Work to complete
Only the lines from the one containing "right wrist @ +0" through the last line below should be written out, exactly and with both ends kept.

_ _ _

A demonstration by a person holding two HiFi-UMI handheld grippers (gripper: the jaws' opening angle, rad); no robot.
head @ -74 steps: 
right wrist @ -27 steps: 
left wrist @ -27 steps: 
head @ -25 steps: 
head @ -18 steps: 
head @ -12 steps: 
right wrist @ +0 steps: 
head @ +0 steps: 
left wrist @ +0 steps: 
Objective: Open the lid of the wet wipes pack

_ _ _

Task output
right wrist @ +0 steps: 
head @ +0 steps: 
left wrist @ +0 steps: 
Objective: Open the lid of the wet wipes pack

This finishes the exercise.